This car ‘R1’ was then loaded into the team’s ERA-lettered Leyland van and shipped to the Dieppe Grand Prix in France on July 22, 1934. Its vivid acceleration matched that of the full Grand Prix cars, but its handling still demanded improvement. Mays’ race ended in rocker failure. At Dieppe ‘R1’ wore a new badge, copied from that designed by Mays’ friend Squadron-Leader ‘Pingo’ Lester for the Leyland van – now famous as the interlinked circles with E R A lettering. Not long after Dieppe the second ERA – then numbered ‘R2’ – was completed as an 1100cc class contender. In August at Brooklands Humphrey Cook actually scored his new marque’s maiden race win in ‘R2’ – winning the 6-mile Second Esher Handicap event. Mays then finished second to Aubrey Esson-Scott’s Bugatti driving ‘R1’ in the Second Esher Mountain Handicap. He also broke the Brooklands Mountain circuit lap record for Class F (1500cc) cars leaving it at 76.31mph. Thus encouraged, Mays and Cook then attacked the International standing-start kilometre and mile records at Brooklands on August 28 – and both were successful, Mays in ‘R1’ now offered here raising the Class F records to 85.35 and 96.08mph.
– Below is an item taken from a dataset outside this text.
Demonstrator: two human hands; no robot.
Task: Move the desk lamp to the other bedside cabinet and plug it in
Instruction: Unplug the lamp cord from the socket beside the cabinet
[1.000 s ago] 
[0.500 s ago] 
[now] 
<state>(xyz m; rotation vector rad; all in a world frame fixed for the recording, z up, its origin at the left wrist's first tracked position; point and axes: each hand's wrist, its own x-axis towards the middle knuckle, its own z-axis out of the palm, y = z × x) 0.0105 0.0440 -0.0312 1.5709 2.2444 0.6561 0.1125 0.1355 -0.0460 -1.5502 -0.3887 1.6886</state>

A third ERA – chassis ‘R3’ – became May’s sprint and hill-climb contender, powered by an enlarged 2-litre version of the 6-cylinder Riley-based engine. And then at Donington Park on October 6, 1934, Raymond Mays scored ‘R1’s first race victory, winning the 100-mile Nuffield Trophy event in arduously wet conditions. Not only was this to become the famous marque’s first-ever victory in a long-distance event, it also proved that the basic ERA design had all the stamina, reliability and pace its creators had expected of it.
The magazine ‘The Light Car’ then carried an announcement in its November 2 issue that “a limited number of E.R.A. cars is to be made available to owners who know how to handle a car of this kind and will race it”. Provisional prices were quoted as £1,500 for an 1100cc version, £1,700 for a 1500 and £1,850 for a 2-litre. The first customer to step up to the plate was South African newcomer Pat Fairfield, closely followed by Richard John Beattie-Seaman – the legendary Dick Seaman – who would become the greatest British driver of the era, shine in his new ERA, eventually join the Mercedes-Benz factory team and win the 1938 German Grand Prix for them.
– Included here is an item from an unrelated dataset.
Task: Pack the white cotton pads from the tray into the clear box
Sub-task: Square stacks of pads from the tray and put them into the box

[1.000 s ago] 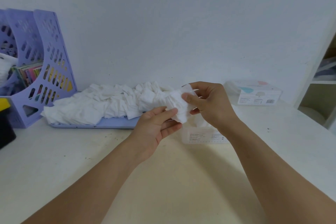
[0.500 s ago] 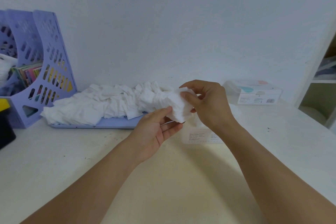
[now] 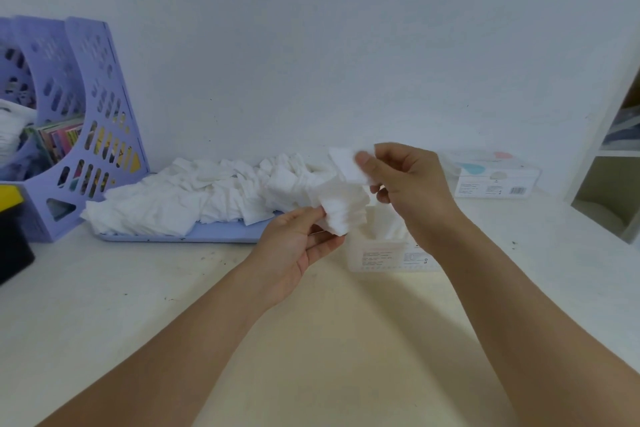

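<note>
Two bare forearms reach in over a cream table (image 3: 138,305) with dark specks. Left hand (image 3: 294,250) is palm up, fingers curled, pinching a fanned stack (image 3: 341,210) of white pads. Right hand (image 3: 408,184) is higher, thumb and fingers pinching a single pad (image 3: 348,165) just above the stack. Below the right hand sits the clear box (image 3: 388,253) with pads inside; its label has pink and dark print, too small to read. Left of it, a lilac tray (image 3: 194,236) holds a loose heap of pads (image 3: 194,198). Far right, a lidded box (image 3: 495,177) has a barcode and blue and pink marks, text unreadable. Far left, lilac file racks (image 3: 79,121) hold coloured booklets; a black and yellow item (image 3: 12,225) sits at the edge. Behind is a white wall (image 3: 346,45); a shelf unit (image 3: 613,163) is at right.
</note>
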Action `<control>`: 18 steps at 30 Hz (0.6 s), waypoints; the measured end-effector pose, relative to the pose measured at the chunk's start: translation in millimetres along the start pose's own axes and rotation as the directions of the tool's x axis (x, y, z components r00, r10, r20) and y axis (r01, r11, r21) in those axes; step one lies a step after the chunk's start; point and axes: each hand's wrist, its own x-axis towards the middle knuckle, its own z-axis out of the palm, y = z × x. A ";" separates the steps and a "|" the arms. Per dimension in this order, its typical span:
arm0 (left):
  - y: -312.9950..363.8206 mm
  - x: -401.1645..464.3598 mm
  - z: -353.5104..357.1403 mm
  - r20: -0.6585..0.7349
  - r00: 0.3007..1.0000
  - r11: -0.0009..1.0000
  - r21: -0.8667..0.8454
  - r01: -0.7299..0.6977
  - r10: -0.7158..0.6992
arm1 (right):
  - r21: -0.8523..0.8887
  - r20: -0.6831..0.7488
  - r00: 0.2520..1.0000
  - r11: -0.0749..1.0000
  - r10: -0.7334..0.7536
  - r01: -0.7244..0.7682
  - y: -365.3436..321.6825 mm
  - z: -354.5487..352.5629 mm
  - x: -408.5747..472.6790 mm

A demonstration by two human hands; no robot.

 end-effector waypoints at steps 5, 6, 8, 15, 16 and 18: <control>-0.5 0.0 0.8 0.016 1.000 1.000 0.020 -0.018 0.018 | -0.111 0.055 0.994 0.989 0.099 -0.093 7.7 6.7 -4.6; -0.2 0.0 1.4 0.013 1.000 1.000 0.023 -0.022 0.022 | -0.131 0.050 0.994 0.988 0.094 -0.086 8.9 7.2 -4.7; 0.0 -0.2 2.4 0.008 1.000 0.999 0.017 -0.030 0.030 | -0.201 0.027 0.997 0.978 0.068 -0.061 11.8 7.7 -4.0; 2.3 -1.6 5.1 0.018 0.998 0.998 -0.032 -0.052 0.052 | -0.316 0.108 0.990 0.947 0.096 -0.058 9.9 14.1 -6.1; 3.7 -2.2 5.4 0.019 0.999 0.997 -0.064 -0.034 0.035 | -0.302 0.119 0.989 0.952 0.082 -0.042 7.7 13.7 -6.7; 6.5 -3.4 5.6 0.023 0.999 0.988 -0.149 0.029 -0.026 | -0.314 0.131 0.990 0.950 0.044 -0.001 6.1 13.0 -7.7</control>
For 1936 the original ERA chassis design was modified by Thomson & Taylor. The forward pair of rear spring mountings were lowered and reinforced and the chassis frame was stiffened by addition of diagonal cross-bracing beneath the driver’s seat, and a revised cross-member design, permitting the seat to be mounted lower. Ten-leaf rear springs, bound with twine, replaced the nine-leaf type fitted after ‘R1’s abortive Isle of Man debut. The steering box mounting was stiffened and the gearbox, radiator and fuel tankage improved.
Humphrey Cook in ‘R1’ commenced ERA’s 1935 season with victory in the 5-lap New Haw Mountain Handicap race at Brooklands’ opening meeting of the season on March 16, and then won the 1500cc class in the Inter-Varsity Speed Trials at Syston Park, Grantham, on March 23. On April 13 at Donington Park Pat Fairfield made his debut in his new ERA ‘R4’ while Dick Seaman – impatient that the car he had ordered was not yet ready – was provided with ‘R1’ to drive, finishing 2nd in a 10-lap, 23-mile, handicap race.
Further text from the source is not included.